Cuando llegó el día, las
macizas puertas del arco que daban entrada al caserón, y sobre cuya clave se veían esculpidos los blasones de su dueño, giraron pesadamente sobre los goznes, con un chirrido prolongado y agudo. Un escudero apareció en el umbral, con un manojo de llaves en la mano, restregándose los ojos y enseñando al bostezar una caja de dientes capaces de dar envidia a un cocodrilo.
Verle Manrique y lanzarse a la puerta, todo fue obra de un instante.
-¿Quién habita en esta casa?
¿Como se llama ella?, ¿De dónde es? ¿A qué ha venido a Soria? ¿Tiene esposo?
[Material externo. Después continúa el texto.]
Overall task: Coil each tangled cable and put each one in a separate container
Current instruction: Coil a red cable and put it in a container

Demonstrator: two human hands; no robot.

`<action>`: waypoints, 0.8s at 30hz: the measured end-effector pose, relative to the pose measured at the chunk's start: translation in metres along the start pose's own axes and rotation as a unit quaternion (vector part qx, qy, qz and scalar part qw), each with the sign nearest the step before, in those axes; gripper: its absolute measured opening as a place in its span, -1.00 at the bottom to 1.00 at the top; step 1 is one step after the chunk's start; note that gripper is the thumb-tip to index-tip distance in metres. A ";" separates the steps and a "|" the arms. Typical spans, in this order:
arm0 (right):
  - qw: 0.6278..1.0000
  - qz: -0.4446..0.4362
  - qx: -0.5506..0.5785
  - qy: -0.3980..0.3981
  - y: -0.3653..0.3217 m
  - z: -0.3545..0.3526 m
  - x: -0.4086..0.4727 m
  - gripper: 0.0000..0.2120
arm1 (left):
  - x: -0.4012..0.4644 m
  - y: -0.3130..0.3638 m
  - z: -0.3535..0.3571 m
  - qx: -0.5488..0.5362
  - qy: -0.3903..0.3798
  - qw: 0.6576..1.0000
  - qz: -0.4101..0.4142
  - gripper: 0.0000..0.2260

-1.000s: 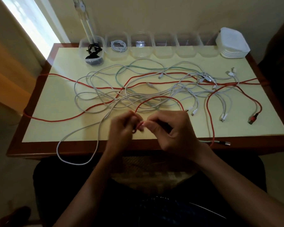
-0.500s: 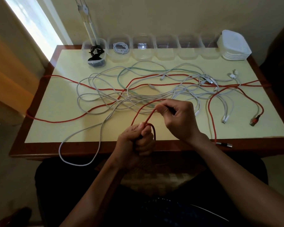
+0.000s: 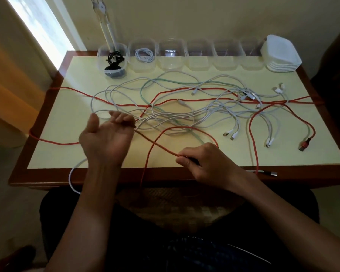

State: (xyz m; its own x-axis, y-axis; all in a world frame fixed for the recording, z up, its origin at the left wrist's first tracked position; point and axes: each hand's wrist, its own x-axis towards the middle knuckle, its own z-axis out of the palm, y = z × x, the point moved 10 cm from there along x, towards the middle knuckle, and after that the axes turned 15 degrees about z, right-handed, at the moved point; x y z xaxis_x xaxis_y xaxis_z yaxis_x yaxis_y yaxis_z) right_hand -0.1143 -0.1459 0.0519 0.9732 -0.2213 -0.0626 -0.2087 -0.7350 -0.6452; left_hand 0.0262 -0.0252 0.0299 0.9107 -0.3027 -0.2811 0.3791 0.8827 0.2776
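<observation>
A long red cable runs tangled across the table among several white cables and a pale green one. My right hand pinches the red cable near the table's front edge. My left hand is palm up further left, its curled fingers hooked on the same red strand, which is stretched taut between both hands. A red loop hangs down over the front edge. A row of clear containers lines the back; the leftmost holds a black cable, the one beside it a coiled white cable.
A stack of white lids sits at the back right corner. A red plug lies near the right edge and a metal connector on the front rim. A white cable loop hangs off the front left.
My left hand has swung up and left, turning palm up, and my right hand has dropped toward the front edge, so the red strand is drawn out between them.
</observation>
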 end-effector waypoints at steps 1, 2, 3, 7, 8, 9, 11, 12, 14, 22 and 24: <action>1.000 -0.029 0.010 0.002 -0.012 -0.005 -0.005 -0.61 | 0.006 0.010 -0.004 0.079 -0.001 0.996 0.035 -0.69; 0.998 -0.057 0.025 0.010 -0.025 -0.012 -0.009 -0.64 | 0.012 0.016 -0.009 0.180 -0.008 0.981 0.067 -0.68; 0.996 -0.080 0.039 0.024 -0.038 -0.020 -0.011 -0.67 | 0.014 0.016 -0.011 0.282 -0.030 0.954 0.091 -0.67; 0.984 -0.080 0.090 0.131 -0.054 -0.063 -0.004 -0.79 | -0.018 -0.043 -0.012 0.594 -0.247 0.763 0.056 -0.61; 0.981 -0.064 0.096 0.158 -0.049 -0.073 0.000 -0.81 | -0.035 -0.062 -0.017 0.601 -0.288 0.746 0.001 -0.57; 0.978 -0.042 0.103 0.176 -0.041 -0.080 0.006 -0.81 | -0.052 -0.078 -0.022 0.578 -0.313 0.751 -0.058 -0.57; 0.976 0.009 0.116 0.185 -0.019 -0.085 0.017 -0.80 | -0.077 -0.091 -0.018 0.518 -0.331 0.780 -0.114 -0.59; 0.975 0.034 0.118 0.184 -0.008 -0.084 0.021 -0.79 | -0.080 -0.090 -0.015 0.497 -0.318 0.799 -0.112 -0.60; 0.974 0.062 0.115 0.184 0.008 -0.080 0.023 -0.79 | -0.081 -0.086 -0.012 0.457 -0.273 0.840 -0.107 -0.60; 0.974 0.092 0.092 0.186 0.028 -0.063 0.021 -0.83 | -0.087 -0.087 -0.015 0.301 -0.211 0.903 -0.223 -0.62; 0.977 0.087 0.085 0.175 0.028 -0.050 0.021 -0.81 | -0.087 -0.089 -0.010 0.203 -0.184 0.927 -0.255 -0.62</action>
State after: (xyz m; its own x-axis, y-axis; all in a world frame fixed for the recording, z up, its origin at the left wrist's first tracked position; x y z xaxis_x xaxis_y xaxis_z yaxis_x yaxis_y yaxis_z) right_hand -0.1047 -0.2034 0.0706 0.8254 -0.5611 0.0620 -0.3205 -0.5562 -0.7668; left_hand -0.0882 -0.0736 0.0203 0.5624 -0.8113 -0.1595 0.7382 0.4058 0.5388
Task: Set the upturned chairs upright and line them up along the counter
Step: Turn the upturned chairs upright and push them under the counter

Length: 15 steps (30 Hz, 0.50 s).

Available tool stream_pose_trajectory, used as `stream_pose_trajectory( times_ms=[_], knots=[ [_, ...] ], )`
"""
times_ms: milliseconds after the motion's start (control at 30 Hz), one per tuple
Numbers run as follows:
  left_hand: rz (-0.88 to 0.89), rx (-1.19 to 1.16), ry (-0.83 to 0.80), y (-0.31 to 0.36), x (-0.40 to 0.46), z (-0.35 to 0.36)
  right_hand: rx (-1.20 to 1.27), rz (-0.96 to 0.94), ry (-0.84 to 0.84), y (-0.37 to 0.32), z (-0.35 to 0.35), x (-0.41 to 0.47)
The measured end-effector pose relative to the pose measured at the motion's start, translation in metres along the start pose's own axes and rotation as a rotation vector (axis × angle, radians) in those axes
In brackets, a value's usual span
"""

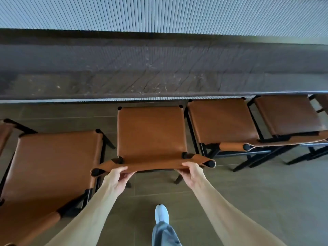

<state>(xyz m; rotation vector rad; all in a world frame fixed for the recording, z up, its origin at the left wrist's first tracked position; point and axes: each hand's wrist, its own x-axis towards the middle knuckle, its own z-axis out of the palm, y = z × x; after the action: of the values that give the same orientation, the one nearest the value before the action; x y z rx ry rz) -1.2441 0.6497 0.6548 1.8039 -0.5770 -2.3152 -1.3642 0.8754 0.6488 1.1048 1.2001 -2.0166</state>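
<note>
A brown leather chair with a black frame (151, 132) stands upright in front of me, its seat facing the dark stone counter (159, 68). My left hand (116, 176) grips the left part of its backrest top. My right hand (192, 172) grips the right part. Two more upright chairs, one (221, 121) close by and one (287, 114) further right, stand against the counter, seats tucked near its edge. Another chair (53, 167) stands to the left, set further back from the counter.
A ribbed grey wall (159, 13) rises behind the counter. The floor (257, 192) is grey-brown tile. My foot in a light shoe (161, 213) is on the floor behind the held chair. A further chair's edge (4, 132) shows at far left.
</note>
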Motion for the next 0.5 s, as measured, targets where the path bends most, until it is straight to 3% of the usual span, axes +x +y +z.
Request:
stream_pose_trajectory(
  times_ms=[500],
  knots=[
    [0.038, 0.087, -0.014, 0.034, 0.020, 0.040, -0.087, 0.051, -0.034, -0.027, 0.043, 0.032]
  ],
)
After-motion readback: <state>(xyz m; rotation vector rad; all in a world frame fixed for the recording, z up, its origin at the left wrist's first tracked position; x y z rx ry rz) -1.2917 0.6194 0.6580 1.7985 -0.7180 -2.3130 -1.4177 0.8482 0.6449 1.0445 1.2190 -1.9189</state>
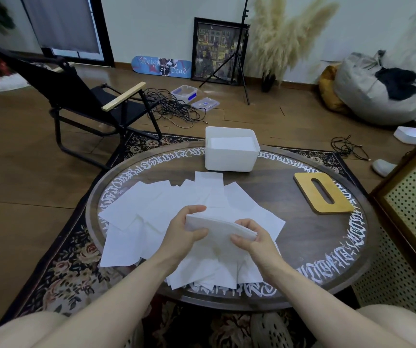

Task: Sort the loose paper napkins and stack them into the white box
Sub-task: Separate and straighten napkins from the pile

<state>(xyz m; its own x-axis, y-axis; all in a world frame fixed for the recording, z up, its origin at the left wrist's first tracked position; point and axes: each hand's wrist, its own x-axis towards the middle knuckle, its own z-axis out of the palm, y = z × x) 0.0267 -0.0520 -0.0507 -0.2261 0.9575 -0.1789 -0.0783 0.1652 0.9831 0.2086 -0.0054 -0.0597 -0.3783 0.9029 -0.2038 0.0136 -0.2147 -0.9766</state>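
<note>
Several loose white paper napkins (pixel 151 212) lie spread over the near half of the round dark table (pixel 302 237). I hold a small stack of napkins (pixel 220 228) above them with both hands. My left hand (pixel 184 232) grips the stack's left end, thumb on the near side and fingers over the top. My right hand (pixel 257 239) pinches its right end. The white box (pixel 229 159) stands at the table's far edge, open, with white napkins lying flat inside.
A wooden lid with a slot (pixel 323 193) lies on the table's right side. A black folding chair (pixel 89 101) stands on the floor to the far left. A perforated cabinet (pixel 412 202) borders the table on the right. My knees show at the bottom corners.
</note>
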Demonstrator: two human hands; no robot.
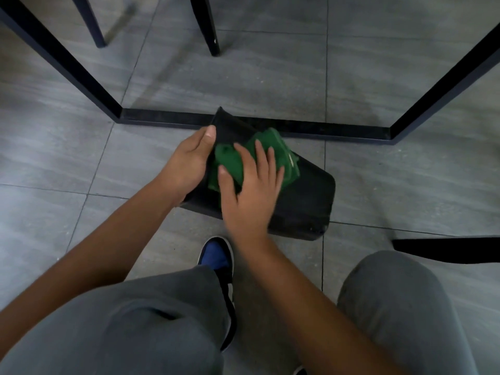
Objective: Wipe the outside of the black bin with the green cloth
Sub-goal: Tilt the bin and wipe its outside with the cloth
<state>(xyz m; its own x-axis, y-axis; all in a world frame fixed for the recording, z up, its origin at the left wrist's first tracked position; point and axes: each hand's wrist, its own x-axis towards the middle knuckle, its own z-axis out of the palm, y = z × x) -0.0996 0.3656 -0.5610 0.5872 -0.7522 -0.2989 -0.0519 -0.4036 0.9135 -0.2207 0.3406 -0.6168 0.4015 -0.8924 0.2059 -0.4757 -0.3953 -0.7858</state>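
Note:
The black bin (305, 201) lies tipped on its side on the grey tiled floor, one broad side facing up. My left hand (186, 163) grips its left edge near the rim, thumb on top. The green cloth (284, 155) is bunched on the bin's upper side. My right hand (249, 190) lies flat on the cloth with its fingers spread and presses it against the bin. Part of the cloth is hidden under that hand.
A black metal table frame (167, 121) runs along the floor just behind the bin, with legs rising left and right. Two dark chair legs (208, 25) stand farther back. My blue and black shoe (219, 261) and grey-trousered knees are below; another dark leg (446, 250) at right.

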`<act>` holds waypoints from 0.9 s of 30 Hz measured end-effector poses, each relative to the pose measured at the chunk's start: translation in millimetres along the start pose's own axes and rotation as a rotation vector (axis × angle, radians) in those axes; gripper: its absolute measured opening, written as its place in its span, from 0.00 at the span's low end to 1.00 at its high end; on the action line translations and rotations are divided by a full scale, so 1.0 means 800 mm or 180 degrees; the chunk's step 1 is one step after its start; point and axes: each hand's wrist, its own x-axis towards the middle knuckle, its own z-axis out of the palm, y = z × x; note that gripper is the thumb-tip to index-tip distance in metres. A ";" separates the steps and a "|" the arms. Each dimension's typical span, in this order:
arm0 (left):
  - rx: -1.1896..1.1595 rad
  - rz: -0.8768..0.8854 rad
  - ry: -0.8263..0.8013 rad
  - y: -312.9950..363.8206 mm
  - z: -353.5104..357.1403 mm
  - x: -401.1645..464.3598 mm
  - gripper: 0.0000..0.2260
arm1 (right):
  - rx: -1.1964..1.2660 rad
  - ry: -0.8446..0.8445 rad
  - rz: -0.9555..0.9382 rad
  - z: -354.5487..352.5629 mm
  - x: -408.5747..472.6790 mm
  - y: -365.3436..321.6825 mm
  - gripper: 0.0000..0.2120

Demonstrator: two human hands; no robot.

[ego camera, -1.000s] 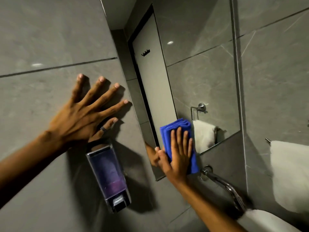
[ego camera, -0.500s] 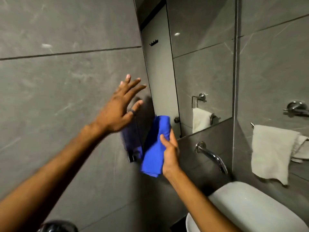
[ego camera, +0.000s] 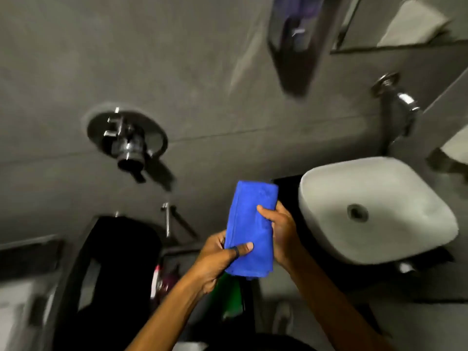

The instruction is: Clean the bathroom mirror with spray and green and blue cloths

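A folded blue cloth [ego camera: 249, 224] is upright in front of me, held by both hands. My left hand [ego camera: 217, 259] grips its lower left edge with the thumb across the front. My right hand [ego camera: 281, 229] clasps its right side. Something green [ego camera: 229, 292], perhaps the green cloth, shows just below the blue cloth in a dark basket; blur makes it hard to tell. The mirror [ego camera: 359, 24] is only a sliver at the top right, with a white towel reflected in it. No spray bottle is clearly seen.
A white basin [ego camera: 395, 239] sits to the right on a dark counter, with a chrome tap [ego camera: 402, 97] on the wall above. A soap dispenser [ego camera: 296, 34] hangs at top centre. A chrome valve [ego camera: 126, 140] juts from the grey wall on the left. Bottles [ego camera: 158, 279] stand low.
The view has swung down from the mirror to the basin. My right hand brought the blue cloth away from the glass, and my left hand left the wall and took hold of the cloth.
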 end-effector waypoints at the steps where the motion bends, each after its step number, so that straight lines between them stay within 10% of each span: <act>1: -0.0009 -0.0210 0.0126 -0.039 -0.017 -0.008 0.19 | -0.0393 0.0114 0.0066 -0.013 0.003 0.036 0.17; 8: -0.0242 -0.1299 0.1097 -0.258 -0.109 -0.039 0.18 | -0.2468 0.0042 0.1309 -0.082 0.049 0.250 0.13; 19: -0.1123 -0.1385 0.2235 -0.452 -0.207 0.073 0.08 | -0.4158 -0.1023 0.0789 -0.061 0.215 0.476 0.13; 27: 0.0813 -0.1564 0.2568 -0.433 -0.220 0.097 0.15 | -0.4695 -0.0875 0.0102 -0.047 0.207 0.482 0.22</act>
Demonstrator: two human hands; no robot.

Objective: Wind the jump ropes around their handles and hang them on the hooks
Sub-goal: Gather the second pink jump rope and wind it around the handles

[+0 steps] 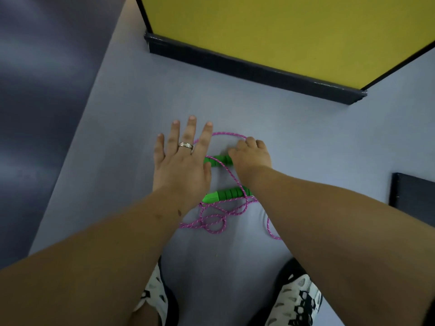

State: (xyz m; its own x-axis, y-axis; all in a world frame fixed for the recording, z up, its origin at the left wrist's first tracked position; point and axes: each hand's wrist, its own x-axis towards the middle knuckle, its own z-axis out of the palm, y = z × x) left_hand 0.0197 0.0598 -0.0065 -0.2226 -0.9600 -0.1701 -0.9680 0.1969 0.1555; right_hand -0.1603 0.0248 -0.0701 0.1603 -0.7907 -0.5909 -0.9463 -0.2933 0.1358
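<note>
A jump rope with a pink braided cord (213, 220) and two green ribbed handles lies on the grey-blue floor. The far handle (217, 160) sits between my hands; the near handle (227, 194) lies below it, with the cord tangled in loops beside it. My left hand (181, 158) hovers with fingers spread straight, its thumb by the far handle's left end. My right hand (251, 152) has its fingers curled down over the far handle's right end and the cord loop there.
A yellow panel (282, 31) with a dark base (247, 67) stands beyond the rope. A dark object (412, 196) sits at the right edge. My two shoes (296, 300) are at the bottom, close to the cord.
</note>
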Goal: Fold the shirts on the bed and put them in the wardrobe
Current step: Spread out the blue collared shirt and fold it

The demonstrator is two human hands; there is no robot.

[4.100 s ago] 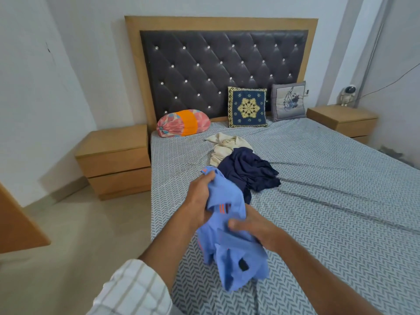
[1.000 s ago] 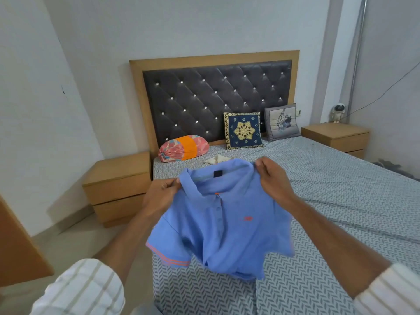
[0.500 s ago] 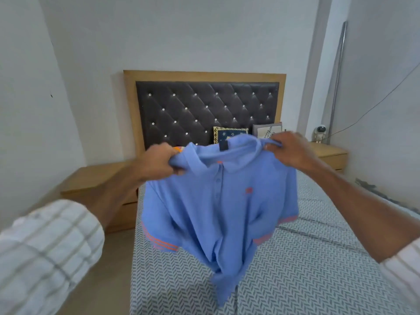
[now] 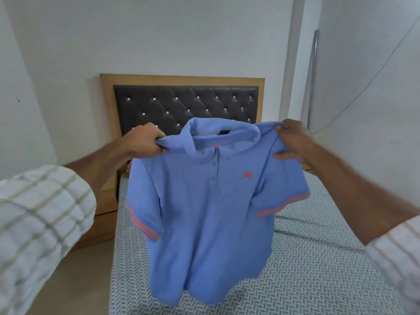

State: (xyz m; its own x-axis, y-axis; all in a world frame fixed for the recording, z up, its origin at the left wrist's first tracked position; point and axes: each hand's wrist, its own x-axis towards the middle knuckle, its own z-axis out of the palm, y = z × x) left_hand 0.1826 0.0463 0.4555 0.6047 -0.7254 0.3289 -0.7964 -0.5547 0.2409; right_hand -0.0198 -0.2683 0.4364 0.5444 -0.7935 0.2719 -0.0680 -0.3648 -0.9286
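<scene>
A light blue polo shirt (image 4: 209, 214) with orange sleeve stripes and a small orange chest logo hangs spread open in the air above the bed (image 4: 318, 264), its front facing me. My left hand (image 4: 142, 142) grips its left shoulder beside the collar. My right hand (image 4: 289, 139) grips the other shoulder. The shirt's hem hangs just over the herringbone sheet. The other shirts on the bed are hidden behind it. No wardrobe is in view.
A tufted dark headboard (image 4: 181, 105) in a wooden frame stands against the far wall. A wooden nightstand (image 4: 104, 214) sits left of the bed, with bare floor (image 4: 75, 280) in front of it. A metal pipe (image 4: 312, 80) and a thin cable run along the right wall.
Both hands have lifted the blue shirt higher and pulled its shoulders wider apart, so it now hangs flat and open. My view has tilted upward, and the cushions have dropped behind the shirt.
</scene>
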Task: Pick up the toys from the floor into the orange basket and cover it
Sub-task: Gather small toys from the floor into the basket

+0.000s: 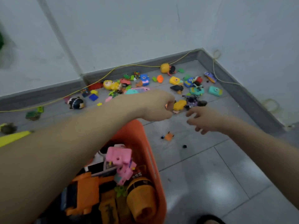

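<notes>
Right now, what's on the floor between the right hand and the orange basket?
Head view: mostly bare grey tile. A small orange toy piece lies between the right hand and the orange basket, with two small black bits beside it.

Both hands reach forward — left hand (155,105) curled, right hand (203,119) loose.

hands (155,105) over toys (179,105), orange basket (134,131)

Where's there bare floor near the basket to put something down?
Bare grey tiles lie right of the orange basket, below the small orange toy and under the right hand. The strip along the far skirting is crowded with toys, from the yellow-haired doll to the teal camera toy.
</notes>
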Action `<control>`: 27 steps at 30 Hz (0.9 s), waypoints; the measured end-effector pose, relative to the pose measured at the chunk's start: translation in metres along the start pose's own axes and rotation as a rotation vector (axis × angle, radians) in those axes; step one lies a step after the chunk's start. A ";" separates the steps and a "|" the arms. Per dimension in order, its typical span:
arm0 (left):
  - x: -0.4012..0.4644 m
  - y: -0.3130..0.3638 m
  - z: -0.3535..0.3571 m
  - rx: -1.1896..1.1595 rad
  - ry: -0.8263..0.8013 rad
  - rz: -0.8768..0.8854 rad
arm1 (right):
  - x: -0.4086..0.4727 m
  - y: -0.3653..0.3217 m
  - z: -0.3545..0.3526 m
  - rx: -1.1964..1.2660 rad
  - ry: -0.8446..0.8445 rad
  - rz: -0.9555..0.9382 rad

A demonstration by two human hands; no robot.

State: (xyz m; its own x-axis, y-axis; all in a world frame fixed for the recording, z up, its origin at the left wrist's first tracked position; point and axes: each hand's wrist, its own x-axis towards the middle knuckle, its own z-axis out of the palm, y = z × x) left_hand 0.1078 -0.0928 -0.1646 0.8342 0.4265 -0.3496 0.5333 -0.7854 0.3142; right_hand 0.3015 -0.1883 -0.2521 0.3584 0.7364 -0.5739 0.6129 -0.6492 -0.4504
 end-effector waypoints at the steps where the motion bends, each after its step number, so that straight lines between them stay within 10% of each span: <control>1: 0.011 0.011 0.008 0.013 -0.019 0.013 | -0.003 0.022 0.004 0.042 0.017 0.056; 13: 0.081 0.044 0.130 0.045 -0.384 -0.339 | 0.005 0.092 0.082 -0.236 -0.141 -0.049; 27: 0.133 0.022 0.194 -0.099 -0.215 -0.544 | 0.080 0.124 0.074 -0.124 0.206 -0.369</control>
State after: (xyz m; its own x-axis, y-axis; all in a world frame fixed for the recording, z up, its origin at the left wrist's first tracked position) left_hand 0.2034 -0.1406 -0.3751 0.3957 0.6477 -0.6511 0.8955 -0.4293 0.1171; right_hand 0.3542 -0.2244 -0.4043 0.2245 0.9454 -0.2362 0.8015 -0.3170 -0.5071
Responde, responde, animal - ésta fue la salutación que, sacudiéndole el brazo violentamente, dirigió al pobre escudero, el cual, después de mirarlo un buen espacio de tiempo con ojos espantados e estúpidos, le contestó con voz entrecortada por la sorpresa:
- En esta casa vive el muy honrado señor don Alonso de Valdecuellos, montero mayor de nuestro señor, el rey y que herido en la guerra contra moros, se encuentra en esta ciudad reponiéndose de sus fatigas.
- Pero, ¿y su hija? - interrumpió el joven impaciente -¿y su hija, o su hermana, o su esposa, o lo que sea?
- No tiene ninguna mujer consigo.
- ¡No tiene ninguna! ... Pues ¿quién duerme allí en aquel aposento, donde toda la noche he visto arder una luz?.
-¿Allí?. Allí duerme
mi señor don Alonso, que como se halla enfermo, mantiene encendida su
lámpara hasta que amanece.
Un rayo cayendo de improviso a sus pies no le hubiera causado más asombro que el que le causaron estas palabras.